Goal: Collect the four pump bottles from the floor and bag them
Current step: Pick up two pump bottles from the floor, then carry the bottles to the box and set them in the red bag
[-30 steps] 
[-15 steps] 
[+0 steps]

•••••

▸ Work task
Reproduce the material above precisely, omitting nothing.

▸ Written answer
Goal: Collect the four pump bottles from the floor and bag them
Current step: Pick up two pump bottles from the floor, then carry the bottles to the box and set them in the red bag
[-30 steps] 
[-15 steps] 
[+0 steps]

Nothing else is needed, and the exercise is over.